> [SOURCE INFORMATION]
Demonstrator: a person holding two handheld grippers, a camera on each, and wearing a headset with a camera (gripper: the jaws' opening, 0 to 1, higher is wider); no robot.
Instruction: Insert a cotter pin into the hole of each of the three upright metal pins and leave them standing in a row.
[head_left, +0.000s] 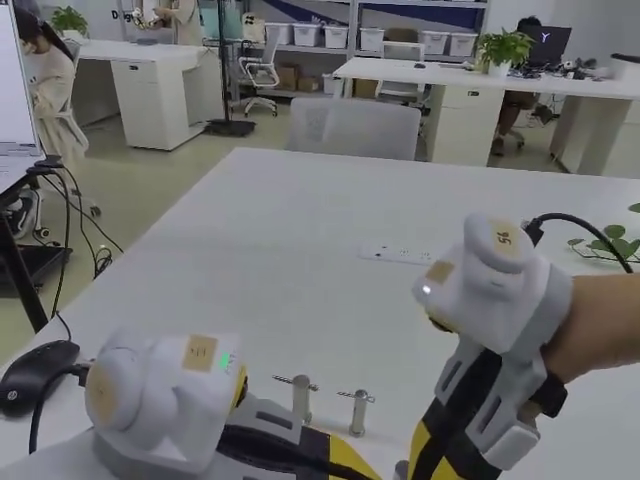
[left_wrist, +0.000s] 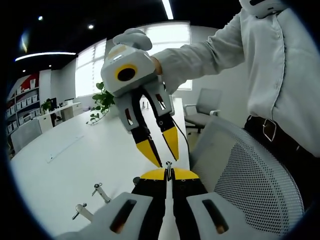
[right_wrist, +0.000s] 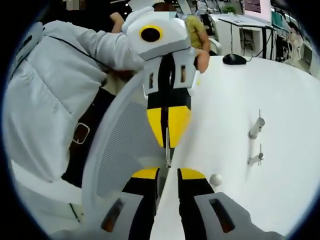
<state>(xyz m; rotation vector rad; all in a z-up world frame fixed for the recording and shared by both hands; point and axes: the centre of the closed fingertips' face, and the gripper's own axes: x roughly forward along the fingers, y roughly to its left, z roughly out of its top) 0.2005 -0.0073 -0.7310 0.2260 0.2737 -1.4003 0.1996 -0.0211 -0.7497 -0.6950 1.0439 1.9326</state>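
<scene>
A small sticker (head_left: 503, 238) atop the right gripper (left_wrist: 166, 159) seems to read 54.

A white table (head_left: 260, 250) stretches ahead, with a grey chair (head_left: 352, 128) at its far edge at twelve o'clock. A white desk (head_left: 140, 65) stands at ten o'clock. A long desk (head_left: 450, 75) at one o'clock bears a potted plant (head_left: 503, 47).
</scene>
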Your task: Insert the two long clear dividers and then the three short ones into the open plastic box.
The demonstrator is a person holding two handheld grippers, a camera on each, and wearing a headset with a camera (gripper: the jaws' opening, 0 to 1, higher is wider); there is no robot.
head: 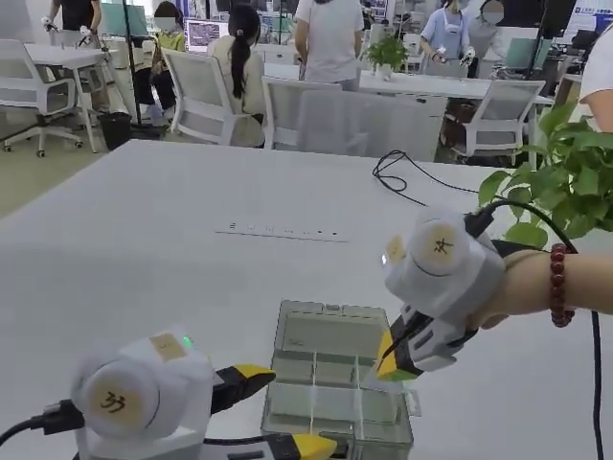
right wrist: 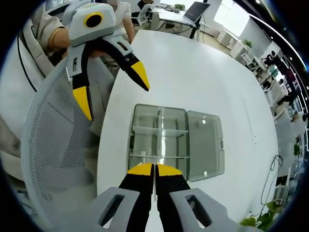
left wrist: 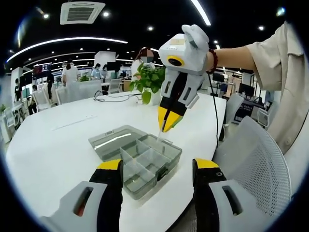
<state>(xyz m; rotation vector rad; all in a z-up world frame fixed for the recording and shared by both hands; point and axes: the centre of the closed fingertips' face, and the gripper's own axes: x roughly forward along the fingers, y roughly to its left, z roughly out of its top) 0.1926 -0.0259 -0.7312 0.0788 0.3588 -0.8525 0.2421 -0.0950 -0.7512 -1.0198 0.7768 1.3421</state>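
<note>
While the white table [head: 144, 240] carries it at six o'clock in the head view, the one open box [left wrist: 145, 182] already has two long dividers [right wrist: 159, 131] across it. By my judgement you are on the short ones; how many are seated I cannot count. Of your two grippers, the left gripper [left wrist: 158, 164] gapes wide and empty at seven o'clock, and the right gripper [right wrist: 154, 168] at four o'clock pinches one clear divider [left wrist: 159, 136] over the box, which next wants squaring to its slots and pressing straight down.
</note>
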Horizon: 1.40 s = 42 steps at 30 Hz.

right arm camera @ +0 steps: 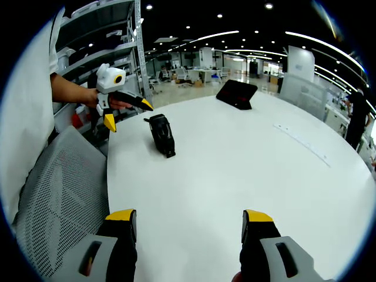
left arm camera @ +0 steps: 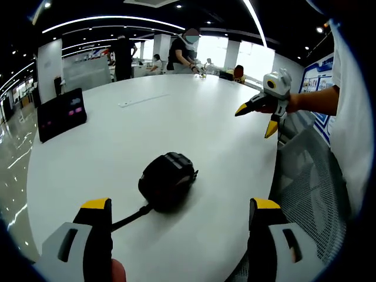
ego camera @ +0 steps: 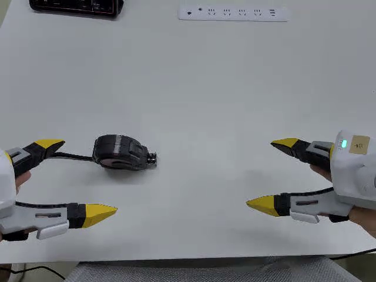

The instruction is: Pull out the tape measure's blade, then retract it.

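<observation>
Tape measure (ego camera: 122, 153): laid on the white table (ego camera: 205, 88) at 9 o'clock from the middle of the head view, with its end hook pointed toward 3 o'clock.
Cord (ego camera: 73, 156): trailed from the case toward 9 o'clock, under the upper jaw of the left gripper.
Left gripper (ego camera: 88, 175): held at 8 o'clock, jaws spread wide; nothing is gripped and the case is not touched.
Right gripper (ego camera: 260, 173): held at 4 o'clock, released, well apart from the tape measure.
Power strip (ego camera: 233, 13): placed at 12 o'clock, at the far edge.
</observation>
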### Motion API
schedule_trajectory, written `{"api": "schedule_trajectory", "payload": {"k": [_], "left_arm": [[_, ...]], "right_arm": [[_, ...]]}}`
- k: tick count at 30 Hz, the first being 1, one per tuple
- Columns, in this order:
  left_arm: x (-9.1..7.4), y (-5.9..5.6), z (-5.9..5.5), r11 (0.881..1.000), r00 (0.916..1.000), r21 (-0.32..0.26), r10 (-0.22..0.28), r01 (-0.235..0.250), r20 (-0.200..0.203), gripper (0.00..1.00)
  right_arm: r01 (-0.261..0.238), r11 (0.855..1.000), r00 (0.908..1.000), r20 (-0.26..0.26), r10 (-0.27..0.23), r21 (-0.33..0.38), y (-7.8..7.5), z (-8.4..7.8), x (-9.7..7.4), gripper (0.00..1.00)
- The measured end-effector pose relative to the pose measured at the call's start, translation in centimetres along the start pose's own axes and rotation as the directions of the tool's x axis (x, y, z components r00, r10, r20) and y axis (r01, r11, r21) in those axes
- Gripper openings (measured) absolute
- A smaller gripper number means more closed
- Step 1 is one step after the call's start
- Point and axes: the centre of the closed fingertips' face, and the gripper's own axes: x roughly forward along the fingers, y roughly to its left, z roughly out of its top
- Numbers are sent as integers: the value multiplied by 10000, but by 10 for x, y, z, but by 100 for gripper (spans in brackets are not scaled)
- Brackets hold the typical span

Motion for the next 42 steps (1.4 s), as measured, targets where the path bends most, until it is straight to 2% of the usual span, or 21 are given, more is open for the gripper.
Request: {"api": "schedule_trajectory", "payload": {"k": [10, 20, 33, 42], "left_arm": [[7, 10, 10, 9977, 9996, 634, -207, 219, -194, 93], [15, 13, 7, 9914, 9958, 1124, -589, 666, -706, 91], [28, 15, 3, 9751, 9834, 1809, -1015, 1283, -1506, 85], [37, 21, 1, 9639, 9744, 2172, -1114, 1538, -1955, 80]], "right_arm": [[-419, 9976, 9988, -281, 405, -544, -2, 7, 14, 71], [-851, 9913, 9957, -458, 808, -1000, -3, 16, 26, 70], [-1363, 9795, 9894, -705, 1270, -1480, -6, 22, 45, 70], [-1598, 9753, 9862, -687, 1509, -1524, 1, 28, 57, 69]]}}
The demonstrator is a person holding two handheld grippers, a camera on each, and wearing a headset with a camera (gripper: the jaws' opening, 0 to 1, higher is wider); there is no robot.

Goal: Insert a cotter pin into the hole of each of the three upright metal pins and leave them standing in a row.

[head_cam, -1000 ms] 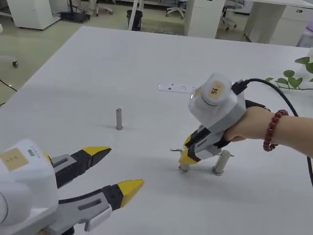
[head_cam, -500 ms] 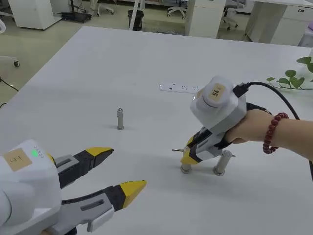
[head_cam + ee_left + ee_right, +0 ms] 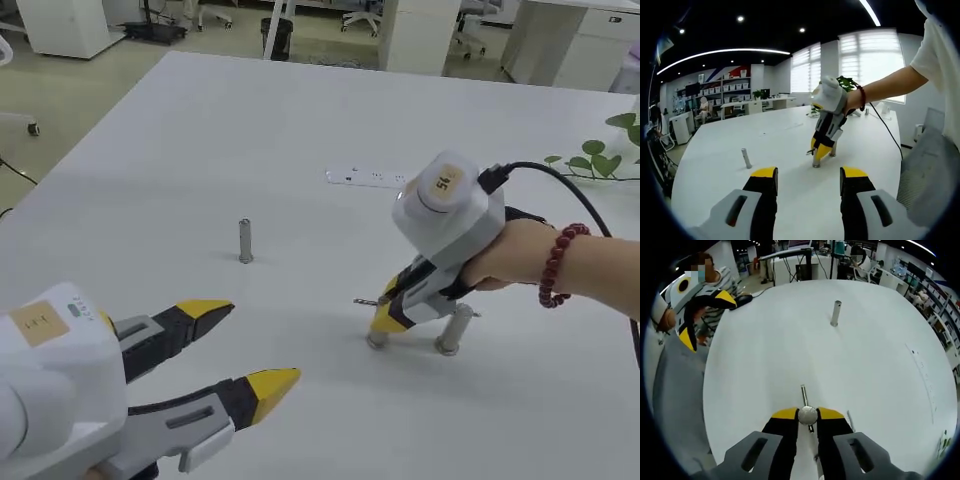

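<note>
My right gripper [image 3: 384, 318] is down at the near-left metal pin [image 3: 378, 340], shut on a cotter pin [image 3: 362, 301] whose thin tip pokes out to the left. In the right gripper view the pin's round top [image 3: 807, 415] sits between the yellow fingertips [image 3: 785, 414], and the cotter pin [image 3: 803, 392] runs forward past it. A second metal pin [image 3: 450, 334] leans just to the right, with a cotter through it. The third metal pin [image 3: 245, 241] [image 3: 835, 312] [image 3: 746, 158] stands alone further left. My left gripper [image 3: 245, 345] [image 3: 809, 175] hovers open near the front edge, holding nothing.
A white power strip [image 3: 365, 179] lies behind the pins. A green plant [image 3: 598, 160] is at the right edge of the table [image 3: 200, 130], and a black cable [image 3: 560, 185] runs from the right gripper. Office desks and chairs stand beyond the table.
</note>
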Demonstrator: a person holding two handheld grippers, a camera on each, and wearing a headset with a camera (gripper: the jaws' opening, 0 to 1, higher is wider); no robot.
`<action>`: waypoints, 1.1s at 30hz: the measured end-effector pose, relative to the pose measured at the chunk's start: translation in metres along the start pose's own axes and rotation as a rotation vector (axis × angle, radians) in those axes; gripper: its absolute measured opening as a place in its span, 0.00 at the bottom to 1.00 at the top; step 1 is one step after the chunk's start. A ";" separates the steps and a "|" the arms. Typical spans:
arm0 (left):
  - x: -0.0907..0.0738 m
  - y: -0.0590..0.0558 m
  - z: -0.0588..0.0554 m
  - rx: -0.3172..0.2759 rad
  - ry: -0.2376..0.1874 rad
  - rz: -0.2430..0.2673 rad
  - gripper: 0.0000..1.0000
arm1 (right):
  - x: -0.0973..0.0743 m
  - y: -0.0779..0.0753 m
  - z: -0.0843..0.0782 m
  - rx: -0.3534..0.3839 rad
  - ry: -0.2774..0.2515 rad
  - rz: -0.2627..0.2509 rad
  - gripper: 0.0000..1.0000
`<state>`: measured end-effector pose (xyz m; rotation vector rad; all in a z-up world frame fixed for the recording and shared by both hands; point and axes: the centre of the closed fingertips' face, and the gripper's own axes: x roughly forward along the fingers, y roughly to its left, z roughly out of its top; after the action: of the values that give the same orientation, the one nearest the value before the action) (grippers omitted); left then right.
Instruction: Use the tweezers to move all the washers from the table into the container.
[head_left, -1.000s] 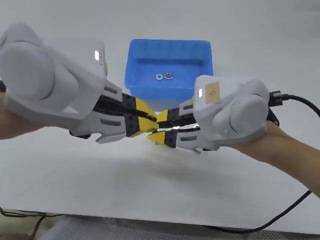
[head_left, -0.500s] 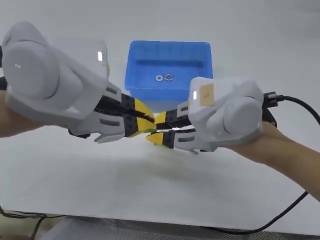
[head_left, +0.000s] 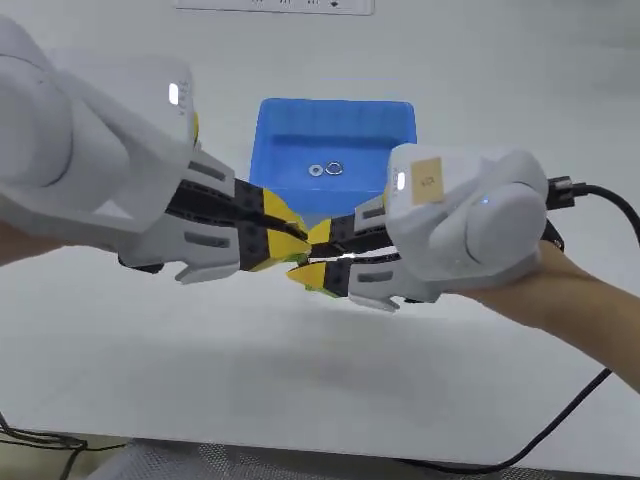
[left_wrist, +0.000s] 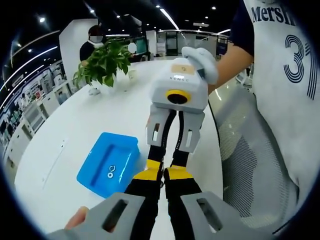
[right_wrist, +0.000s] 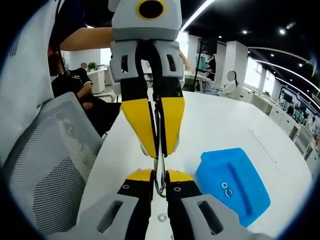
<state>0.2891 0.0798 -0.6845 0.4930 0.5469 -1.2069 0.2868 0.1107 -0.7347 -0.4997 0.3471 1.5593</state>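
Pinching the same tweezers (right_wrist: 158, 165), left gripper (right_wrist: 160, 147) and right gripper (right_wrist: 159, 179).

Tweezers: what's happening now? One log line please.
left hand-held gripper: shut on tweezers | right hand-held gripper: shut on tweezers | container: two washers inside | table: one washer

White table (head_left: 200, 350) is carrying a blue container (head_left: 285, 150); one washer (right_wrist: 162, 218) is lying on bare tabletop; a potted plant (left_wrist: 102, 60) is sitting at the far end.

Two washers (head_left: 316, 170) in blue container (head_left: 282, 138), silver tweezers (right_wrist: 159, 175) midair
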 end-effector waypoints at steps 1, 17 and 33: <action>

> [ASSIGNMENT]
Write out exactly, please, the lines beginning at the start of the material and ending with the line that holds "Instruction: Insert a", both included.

> [ANSWER BELOW]
Demonstrator: a person holding two handheld grippers, a camera on each, and wearing a headset with a camera (gripper: the jaws' opening, 0 to 1, higher is wider); no robot.
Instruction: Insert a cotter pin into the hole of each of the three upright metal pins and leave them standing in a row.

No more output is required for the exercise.